■ TASK OBJECTIVE
Copy the lines below that contain "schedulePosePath".

■ Saved entries
● ● ● ●
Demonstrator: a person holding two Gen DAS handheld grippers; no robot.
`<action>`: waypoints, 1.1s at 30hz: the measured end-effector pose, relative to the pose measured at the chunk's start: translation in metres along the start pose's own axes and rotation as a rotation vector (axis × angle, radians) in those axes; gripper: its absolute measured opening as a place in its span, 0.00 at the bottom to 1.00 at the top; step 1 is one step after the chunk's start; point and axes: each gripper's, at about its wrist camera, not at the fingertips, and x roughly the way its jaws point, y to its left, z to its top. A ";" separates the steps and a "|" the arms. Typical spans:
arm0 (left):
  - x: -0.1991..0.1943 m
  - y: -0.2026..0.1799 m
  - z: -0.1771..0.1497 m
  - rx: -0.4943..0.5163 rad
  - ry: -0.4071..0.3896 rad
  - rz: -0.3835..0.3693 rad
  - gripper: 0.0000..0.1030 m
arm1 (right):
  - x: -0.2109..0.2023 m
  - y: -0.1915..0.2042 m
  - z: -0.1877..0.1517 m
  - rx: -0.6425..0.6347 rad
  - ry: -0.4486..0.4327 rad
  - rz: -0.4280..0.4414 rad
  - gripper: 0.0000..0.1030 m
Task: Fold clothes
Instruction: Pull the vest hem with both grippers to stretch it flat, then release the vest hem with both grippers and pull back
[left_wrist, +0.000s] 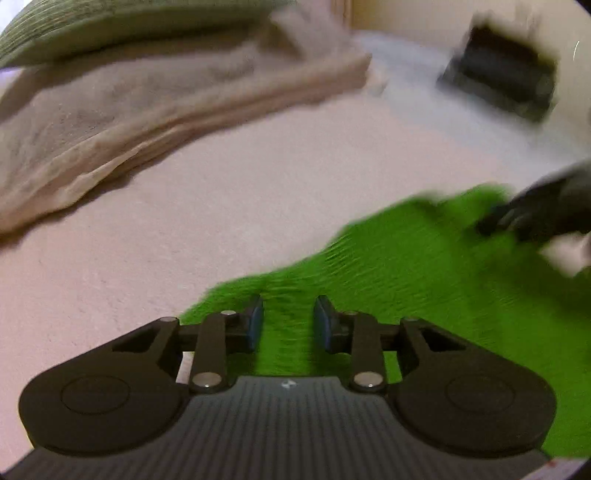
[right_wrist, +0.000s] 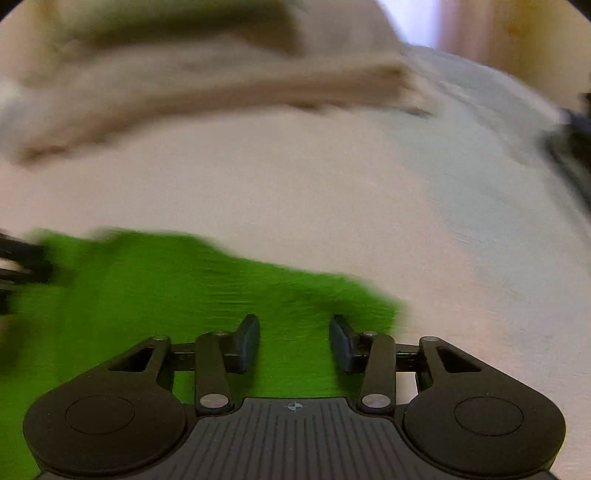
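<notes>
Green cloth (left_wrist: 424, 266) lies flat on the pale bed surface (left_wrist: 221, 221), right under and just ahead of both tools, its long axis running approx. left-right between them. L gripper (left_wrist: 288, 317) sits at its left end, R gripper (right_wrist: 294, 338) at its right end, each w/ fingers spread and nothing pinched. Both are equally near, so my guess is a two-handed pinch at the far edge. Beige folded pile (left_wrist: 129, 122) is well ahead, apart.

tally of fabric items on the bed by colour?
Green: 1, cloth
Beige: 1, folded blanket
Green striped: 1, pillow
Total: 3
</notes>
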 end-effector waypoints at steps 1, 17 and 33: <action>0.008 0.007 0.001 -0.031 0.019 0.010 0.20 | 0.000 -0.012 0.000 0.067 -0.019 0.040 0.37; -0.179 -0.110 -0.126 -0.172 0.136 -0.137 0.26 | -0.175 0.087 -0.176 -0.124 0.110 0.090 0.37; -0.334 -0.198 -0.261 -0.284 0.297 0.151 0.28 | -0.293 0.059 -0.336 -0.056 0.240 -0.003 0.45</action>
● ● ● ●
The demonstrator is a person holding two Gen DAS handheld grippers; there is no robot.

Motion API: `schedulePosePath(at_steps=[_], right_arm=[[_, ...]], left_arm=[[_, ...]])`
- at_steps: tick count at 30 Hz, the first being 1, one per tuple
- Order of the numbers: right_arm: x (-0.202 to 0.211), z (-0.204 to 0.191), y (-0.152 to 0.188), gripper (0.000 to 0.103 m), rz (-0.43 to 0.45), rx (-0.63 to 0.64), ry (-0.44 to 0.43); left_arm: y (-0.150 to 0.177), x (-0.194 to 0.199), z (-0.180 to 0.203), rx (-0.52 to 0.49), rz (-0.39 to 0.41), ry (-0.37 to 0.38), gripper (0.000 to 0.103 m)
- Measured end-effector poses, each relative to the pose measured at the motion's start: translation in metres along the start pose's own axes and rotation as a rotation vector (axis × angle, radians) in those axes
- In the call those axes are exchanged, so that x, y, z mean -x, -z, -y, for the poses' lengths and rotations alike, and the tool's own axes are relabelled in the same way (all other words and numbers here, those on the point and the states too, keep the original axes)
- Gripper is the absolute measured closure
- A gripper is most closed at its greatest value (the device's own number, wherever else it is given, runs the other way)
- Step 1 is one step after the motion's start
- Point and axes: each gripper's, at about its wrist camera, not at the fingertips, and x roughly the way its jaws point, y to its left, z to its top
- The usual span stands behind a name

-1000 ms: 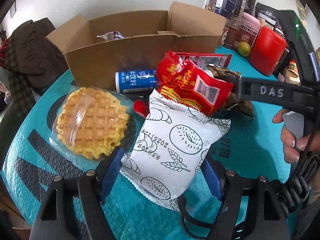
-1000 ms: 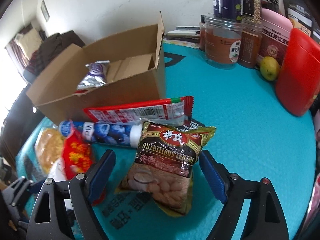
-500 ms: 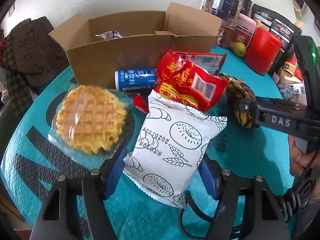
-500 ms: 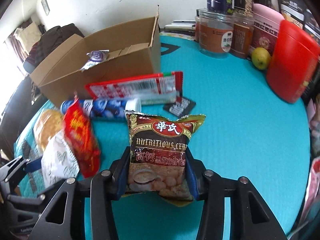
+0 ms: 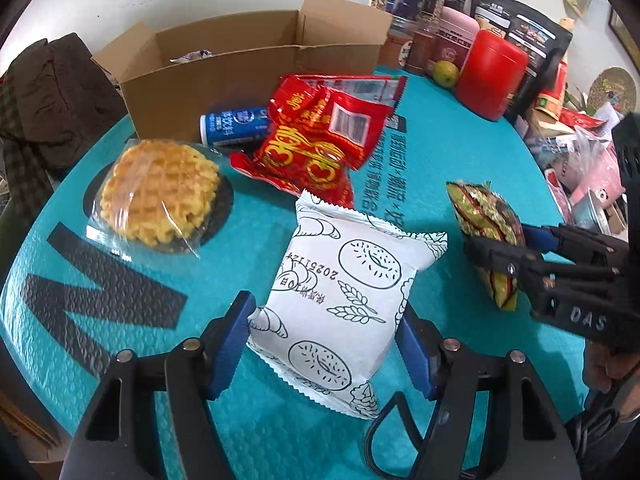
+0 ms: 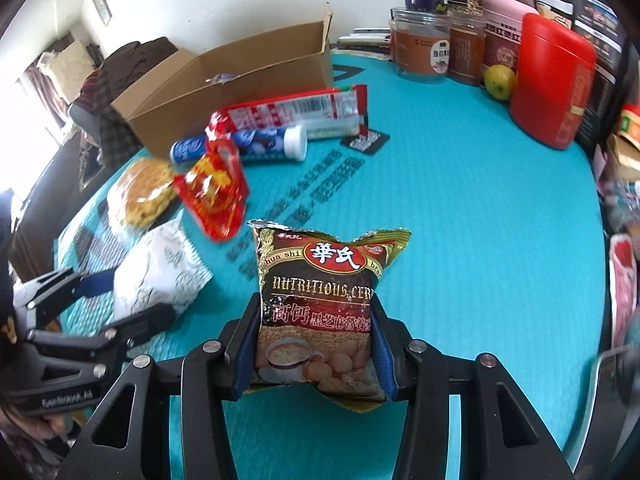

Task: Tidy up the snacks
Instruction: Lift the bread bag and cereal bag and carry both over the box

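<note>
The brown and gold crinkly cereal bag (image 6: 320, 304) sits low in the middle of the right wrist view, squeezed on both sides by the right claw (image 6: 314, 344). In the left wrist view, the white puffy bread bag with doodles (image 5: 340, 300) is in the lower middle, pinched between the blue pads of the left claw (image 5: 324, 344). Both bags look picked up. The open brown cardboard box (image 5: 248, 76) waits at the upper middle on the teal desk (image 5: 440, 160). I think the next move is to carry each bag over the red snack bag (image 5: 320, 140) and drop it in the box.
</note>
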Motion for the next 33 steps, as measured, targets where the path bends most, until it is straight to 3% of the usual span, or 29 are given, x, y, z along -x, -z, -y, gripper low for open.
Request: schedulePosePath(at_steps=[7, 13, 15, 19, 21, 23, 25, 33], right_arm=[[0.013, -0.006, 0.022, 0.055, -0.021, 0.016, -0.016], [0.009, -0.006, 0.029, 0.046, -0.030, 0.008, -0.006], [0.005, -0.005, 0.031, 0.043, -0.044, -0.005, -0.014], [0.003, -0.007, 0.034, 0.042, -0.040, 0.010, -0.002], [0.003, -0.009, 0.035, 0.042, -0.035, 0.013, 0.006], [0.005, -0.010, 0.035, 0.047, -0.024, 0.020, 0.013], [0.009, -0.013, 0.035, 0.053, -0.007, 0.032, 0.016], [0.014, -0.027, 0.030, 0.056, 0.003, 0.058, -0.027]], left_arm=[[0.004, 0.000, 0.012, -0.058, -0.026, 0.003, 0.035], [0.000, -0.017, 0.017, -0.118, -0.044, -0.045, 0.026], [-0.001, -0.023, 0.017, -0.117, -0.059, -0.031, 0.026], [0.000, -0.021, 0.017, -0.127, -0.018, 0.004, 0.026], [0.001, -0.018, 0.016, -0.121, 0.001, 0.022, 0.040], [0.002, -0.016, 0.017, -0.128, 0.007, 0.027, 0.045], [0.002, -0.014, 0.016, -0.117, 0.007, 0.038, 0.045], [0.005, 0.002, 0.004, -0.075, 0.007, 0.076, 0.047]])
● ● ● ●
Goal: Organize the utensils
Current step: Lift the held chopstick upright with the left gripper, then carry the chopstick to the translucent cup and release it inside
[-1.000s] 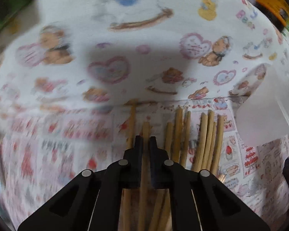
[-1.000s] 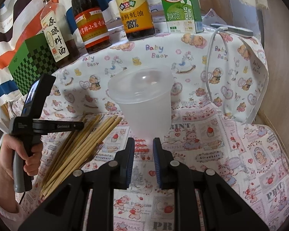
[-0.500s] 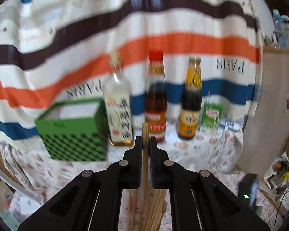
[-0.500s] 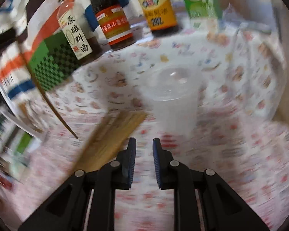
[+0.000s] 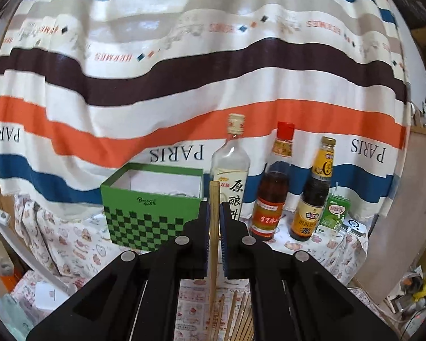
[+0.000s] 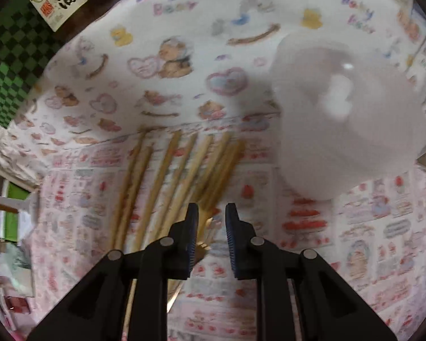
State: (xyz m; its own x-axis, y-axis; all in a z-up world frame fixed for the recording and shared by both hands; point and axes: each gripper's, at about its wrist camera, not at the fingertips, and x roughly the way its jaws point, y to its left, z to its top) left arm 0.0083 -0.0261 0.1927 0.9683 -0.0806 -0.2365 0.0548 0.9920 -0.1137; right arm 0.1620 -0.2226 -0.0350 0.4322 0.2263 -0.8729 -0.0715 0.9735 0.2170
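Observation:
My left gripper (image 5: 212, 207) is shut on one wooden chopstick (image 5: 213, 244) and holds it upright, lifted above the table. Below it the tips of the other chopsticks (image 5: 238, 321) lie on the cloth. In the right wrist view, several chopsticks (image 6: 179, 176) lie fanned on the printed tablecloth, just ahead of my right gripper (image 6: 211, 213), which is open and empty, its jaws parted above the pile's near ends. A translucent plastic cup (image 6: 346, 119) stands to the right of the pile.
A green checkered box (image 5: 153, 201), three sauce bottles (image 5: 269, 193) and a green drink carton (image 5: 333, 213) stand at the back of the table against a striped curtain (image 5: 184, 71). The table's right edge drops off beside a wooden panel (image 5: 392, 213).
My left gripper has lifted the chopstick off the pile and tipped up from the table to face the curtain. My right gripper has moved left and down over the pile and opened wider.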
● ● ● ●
■ YOUR RESPONSE
Motion API: `schedulePosePath(at_steps=[_], right_arm=[[_, ...]], left_arm=[[_, ...]])`
Request: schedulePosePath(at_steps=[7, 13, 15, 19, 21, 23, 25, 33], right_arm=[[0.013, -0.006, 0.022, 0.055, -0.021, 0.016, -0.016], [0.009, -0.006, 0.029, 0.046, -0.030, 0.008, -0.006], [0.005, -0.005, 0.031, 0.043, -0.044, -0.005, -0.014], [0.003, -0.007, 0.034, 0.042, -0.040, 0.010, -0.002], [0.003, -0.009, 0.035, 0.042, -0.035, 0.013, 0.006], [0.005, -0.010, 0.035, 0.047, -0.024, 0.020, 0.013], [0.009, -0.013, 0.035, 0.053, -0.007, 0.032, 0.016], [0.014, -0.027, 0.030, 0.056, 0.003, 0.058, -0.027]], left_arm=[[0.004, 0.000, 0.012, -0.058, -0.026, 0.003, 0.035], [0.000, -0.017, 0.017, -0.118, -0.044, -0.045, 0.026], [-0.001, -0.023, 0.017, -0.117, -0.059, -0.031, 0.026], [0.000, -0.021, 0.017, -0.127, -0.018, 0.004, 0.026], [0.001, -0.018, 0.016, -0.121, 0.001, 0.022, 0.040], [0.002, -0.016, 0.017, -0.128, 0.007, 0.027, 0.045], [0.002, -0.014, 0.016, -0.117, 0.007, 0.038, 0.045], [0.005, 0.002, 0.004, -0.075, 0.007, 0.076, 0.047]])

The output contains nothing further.